- The Washington Times - Wednesday, September 10, 2008


Cabinet minister: Abduct Ahmadinejad

JERUSALEM | An Israeli Cabinet minister and one-time spy who helped kidnap Nazi mastermind Adolf Eichmann and bring him to trial thinks the same tactic could be used on Iranian President Mahmoud Ahmadinejad.

Mr. Ahmadinejad is feared and reviled in Israel because of his repeated calls to wipe the Jewish state off the map. His aggressive pursuit of nuclear technology has only fueled Israel’s fears.

“A man like Ahmadinejad who threatens genocide has to be brought for trial in The Hague,” seat of the international war crimes tribunal, Rafi Eitan said Tuesday. “And all options are open in terms of how he should be brought.”

Asked if kidnapping was acceptable, Mr. Eitan replied “Yes. Any way to bring him for trial in The Hague is a possibility.”

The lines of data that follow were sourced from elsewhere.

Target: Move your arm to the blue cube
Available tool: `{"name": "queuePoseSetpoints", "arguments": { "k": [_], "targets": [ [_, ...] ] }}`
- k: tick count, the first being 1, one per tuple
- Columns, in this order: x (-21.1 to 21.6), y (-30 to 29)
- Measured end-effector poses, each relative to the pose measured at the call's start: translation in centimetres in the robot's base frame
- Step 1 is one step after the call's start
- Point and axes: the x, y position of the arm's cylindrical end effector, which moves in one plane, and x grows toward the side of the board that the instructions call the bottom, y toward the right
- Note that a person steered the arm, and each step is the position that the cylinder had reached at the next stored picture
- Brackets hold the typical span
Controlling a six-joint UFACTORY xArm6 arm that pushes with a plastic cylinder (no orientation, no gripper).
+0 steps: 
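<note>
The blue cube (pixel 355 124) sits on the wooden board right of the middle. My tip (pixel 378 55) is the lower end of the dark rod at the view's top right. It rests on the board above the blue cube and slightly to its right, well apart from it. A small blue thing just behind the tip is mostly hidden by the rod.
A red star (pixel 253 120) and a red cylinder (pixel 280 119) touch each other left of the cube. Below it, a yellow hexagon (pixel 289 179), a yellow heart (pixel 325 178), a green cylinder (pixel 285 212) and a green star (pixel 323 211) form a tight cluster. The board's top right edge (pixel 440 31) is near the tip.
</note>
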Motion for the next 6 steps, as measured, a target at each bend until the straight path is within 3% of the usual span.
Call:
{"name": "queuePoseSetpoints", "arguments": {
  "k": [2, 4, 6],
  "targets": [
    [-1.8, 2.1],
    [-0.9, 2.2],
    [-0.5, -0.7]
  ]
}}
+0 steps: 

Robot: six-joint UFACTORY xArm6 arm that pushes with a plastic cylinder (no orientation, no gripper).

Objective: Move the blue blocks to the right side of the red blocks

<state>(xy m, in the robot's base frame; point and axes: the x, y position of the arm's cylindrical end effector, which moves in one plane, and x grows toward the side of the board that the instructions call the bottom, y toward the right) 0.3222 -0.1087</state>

Mr. Eitan, a member of Israel’s inner Cabinet of ministers with security responsibilities, said he was expressing his own opinion and nothing more.

Mr. Eitan, 81, was one of the Mossad agents who kidnapped Eichmann from Argentina in 1960 and brought him to Israel. Eichmann was tried and executed for carrying out Adolf Hitler’s “final solution” to kill European Jewry.

Mr. Eitan later headed a shadowy Defense Ministry unit that recruited Jonathan Pollard, a Jewish-American naval analyst who was caught spying for Israel in 1985 and sentenced to life in prison. It was one of the most damaging episodes in Israel-U.S. relations.


UAE ambassador takes up post

BAGHDAD | The United Arab Emirates’ ambassador to Iraq took up his post Tuesday, becoming the first Arab ambassador in Baghdad since Egypt’s envoy was kidnapped and killed in 2005.

Iraqi Vice President Tareq al-Hashemi hailed the arrival of Ambassador Abdullah Ibrahim al-Shehhi.

“It is a message to all states which are still hesitant to open their diplomatic missions in Iraq,” Mr. al-Hashemi said after Mr. al-Shehhi presented his credentials. “This new, heavy diplomatic presence in Iraq is proof that Iraq has started to recover from the last five years of crisis.”

Washington has urged Arab capitals to establish high-level diplomatic representation in Iraq, partly to dilute the influence of neighboring Shi’ite Iran, which has a full-fledged embassy in Baghdad.

With violence in Iraq at a four-year low, Arab states have begun to re-engage with the Shi’ite-led government in Baghdad after maintaining only low-level ties since the U.S.-led invasion in 2003.


26 pearls found in single oyster

TYRE | A Lebanese woman working in a restaurant kitchen found 26 pearls in an oyster she was preparing for the table and is to submit the find to Guinness World Records.

Amal Salha, 50, said she was helping out her son in his Al Fanar restaurant on the waterfront in the southern port of Tyre when she made the astonishing find Monday evening.

“I was in the process of opening the shells when I found a number of shining pearls inside one of them,” she said. “I was so startled I screamed.

“It was so beautiful. It looked like a bunch of grapes.”

The 26 pearls were of varying sizes. The oyster had been harvested off the Lebanese coast.

Pearl oysters are unrelated to the oysters normally eaten in Europe, but Mrs. Salha said they were still popular with the French and Italian soldiers serving with the U.N. peacekeeping force deployed in south Lebanon.

“We buy these oysters at $10 a kilo (less than $5 a pound),” said Mrs. Salha’s husband, Raymond. “Generally we find one or two pearls, but 26 is very rare.”